How do I write the type of 'inverse'?
G Michael Sawka
16 Nov 2001 13:53:01 -0800
> I have a class whose instances can extract a field of type a.
> Is there a way of referring to that type 'a' in the signatures
> of functions that use the class? Sigh! That wasn't very clear.
> I'll try explaining via example:
> I am trying to define a `Pairable' class, which is an abstraction
> of all kinds of pairs: (a,b), Pair a b, etc.
> > class Ord p => Pairable p where
> > is_pair :: p -> Bool
> > pair_fst :: Ord a => p -> a -- Precondition: is_pair
> > pair_snd :: Ord b => p -> b -- Precondition: is_pair
> > make_pair :: (Ord a, Ord b) => a -> b -> p
> > instance (Ord a, Ord b) => Pairable (a,b) where
> > is_pair (a,b) = True
> > pair_fst (a,b) = a
> > pair_snd (a,b) = b
> > make_pair a b = (a,b)
Haskell's class system is extremely confusing --
although beautiful + very powerful :)
I think what you want, is a class and an instance declaration that
looks like this:
class Pairable p where
is_pair :: p a b -> Bool
pair_fst :: p a b -> a
pair_snd :: p a b -> b
make_pair :: a -> b -> p a b
instance Pairable (,) where
is_pair (_,_) = True
pair_fst (a,_) = a
pair_snd (_,b) = b
make_pair a b = (a,b)
Now, what makes this confusing, at least to me, is the fact that in
the class decl you can say "p a b -> a". "p" in this case is a
function over type-variables, not just a normal run-of-the-mill type
variable (the Monad class uses this same principle). In more
technical terms, "p" has a "kind" of * -> * -> *, whereas all "normal"
values have kind "*". This means that we can create an instance only
out of a constructor that has "kind" * -> * -> *, of which (,) (the
pair constructor) is one of. The idea is that "p a b" is "p" with "a"
and "b" applied to it! So in the instance the types become:
is_pair :: (,) a b -> Bool
pair_fst :: (,) a b -> a
Everything works out. This compiles, and you can do neat tricks like:
main = putStrLn (pair_snd (1,"hello world"))
Just be careful with the function "make_pair". If you try to use it
in a pain, vanilla context you will get a type ambiguity:
main = putStrLn (pair_snd (make_pair 1, "foo"))

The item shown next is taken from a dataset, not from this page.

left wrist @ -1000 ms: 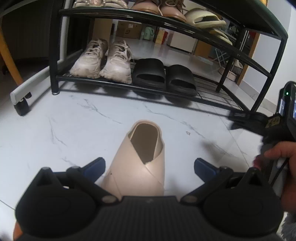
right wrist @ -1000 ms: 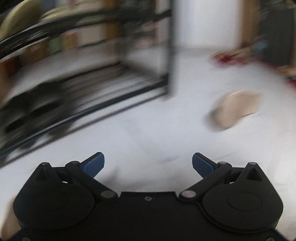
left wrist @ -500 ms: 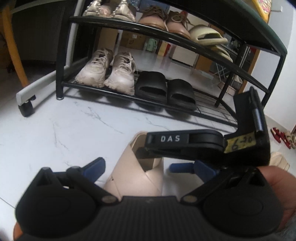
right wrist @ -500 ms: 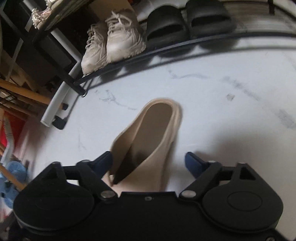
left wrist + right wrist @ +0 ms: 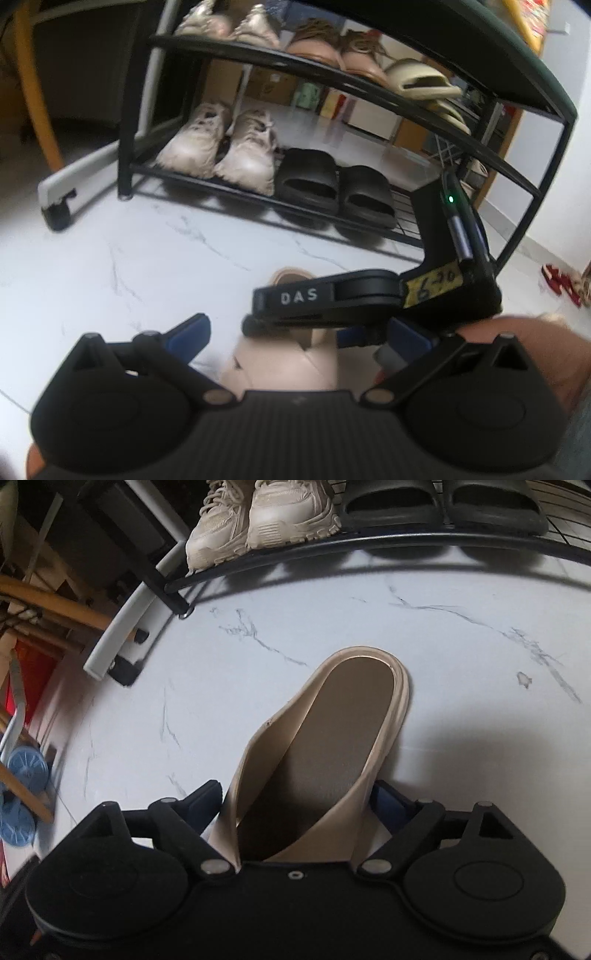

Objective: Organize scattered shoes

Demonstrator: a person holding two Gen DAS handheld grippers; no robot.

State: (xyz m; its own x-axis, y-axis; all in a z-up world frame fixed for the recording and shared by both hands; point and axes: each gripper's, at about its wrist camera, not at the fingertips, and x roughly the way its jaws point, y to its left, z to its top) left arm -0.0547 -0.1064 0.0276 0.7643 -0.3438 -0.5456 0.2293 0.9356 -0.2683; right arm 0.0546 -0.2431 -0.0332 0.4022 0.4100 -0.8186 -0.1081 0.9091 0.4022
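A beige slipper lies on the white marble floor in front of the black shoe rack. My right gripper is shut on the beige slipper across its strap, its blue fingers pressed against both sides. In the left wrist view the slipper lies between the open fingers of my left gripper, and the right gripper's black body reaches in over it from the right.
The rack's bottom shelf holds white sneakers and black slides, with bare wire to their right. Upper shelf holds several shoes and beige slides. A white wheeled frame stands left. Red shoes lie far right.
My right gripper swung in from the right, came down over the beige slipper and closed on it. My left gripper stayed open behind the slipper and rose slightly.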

Ambiguous type variable(s) `p' in the constraint `Pairable p'
arising from use of `make_pair' at tf.hs:21
In the first argument of `pair_snd', namely
`((make_pair 1 "foo"))'
In the first argument of `putStrLn', namely
`(pair_snd ((make_pair 1 "foo")))'
The problem is that the compiler does not know which instance of pair
to use for make_pair! If I also declared:
data Foo a b = Foo a b
instance Pairable Foo where
is_pair Foo a b = True
pair_fst Foo a _ = a
pair_snd Foo _ b = b
make_pair a b = Foo a b
it would be impossible to know which instance to use in the example.
should it construct a "Foo" and then take pair_snd, or should it
construct a Pair and then take pair_snd? (The same problems exist
with the "return" of the Monad class). The solution is just to show
the compiler which one you want:
main = putStrLn (pair_snd ((make_pair 1 "hello!") :: (Int,[Char])))
I hope this helps some :)
If you're still confused about values with kinds other than "*", take
a look at the Monad class or the language reference. Very cool stuff.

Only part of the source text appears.